▶ **WHAT IS REQUIRED**:
Find the lines below that contain the string "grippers". Copy each one.

'''

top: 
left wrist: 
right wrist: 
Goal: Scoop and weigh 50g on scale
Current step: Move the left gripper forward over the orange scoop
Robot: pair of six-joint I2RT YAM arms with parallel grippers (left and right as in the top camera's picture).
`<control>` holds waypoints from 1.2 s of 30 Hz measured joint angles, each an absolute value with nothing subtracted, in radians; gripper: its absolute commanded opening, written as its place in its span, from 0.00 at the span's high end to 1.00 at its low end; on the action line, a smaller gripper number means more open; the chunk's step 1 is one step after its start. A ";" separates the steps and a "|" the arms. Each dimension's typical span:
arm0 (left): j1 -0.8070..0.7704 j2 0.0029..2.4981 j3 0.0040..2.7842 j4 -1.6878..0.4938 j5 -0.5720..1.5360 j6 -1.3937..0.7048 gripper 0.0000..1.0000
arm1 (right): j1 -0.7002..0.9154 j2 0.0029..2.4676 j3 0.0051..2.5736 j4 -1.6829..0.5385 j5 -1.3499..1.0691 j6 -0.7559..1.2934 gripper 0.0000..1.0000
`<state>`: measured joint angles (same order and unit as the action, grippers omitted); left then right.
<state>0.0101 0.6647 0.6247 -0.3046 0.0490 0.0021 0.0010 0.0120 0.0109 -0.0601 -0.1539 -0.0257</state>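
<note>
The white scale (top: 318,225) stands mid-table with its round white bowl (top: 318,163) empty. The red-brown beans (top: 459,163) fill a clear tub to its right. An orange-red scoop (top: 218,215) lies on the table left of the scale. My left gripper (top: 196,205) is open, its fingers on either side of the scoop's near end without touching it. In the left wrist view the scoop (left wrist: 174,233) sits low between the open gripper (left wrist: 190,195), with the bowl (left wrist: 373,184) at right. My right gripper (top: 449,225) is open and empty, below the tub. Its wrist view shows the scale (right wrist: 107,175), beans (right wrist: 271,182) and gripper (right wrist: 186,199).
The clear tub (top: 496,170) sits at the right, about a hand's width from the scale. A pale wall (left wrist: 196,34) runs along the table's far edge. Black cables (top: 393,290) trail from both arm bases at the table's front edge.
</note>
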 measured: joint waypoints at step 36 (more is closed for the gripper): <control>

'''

▶ **RESULT**:
Robot: pair of six-joint I2RT YAM arms with parallel grippers (left and right as in the top camera's picture).
`<state>`: measured joint angles (same order and unit as the action, grippers omitted); left then right.

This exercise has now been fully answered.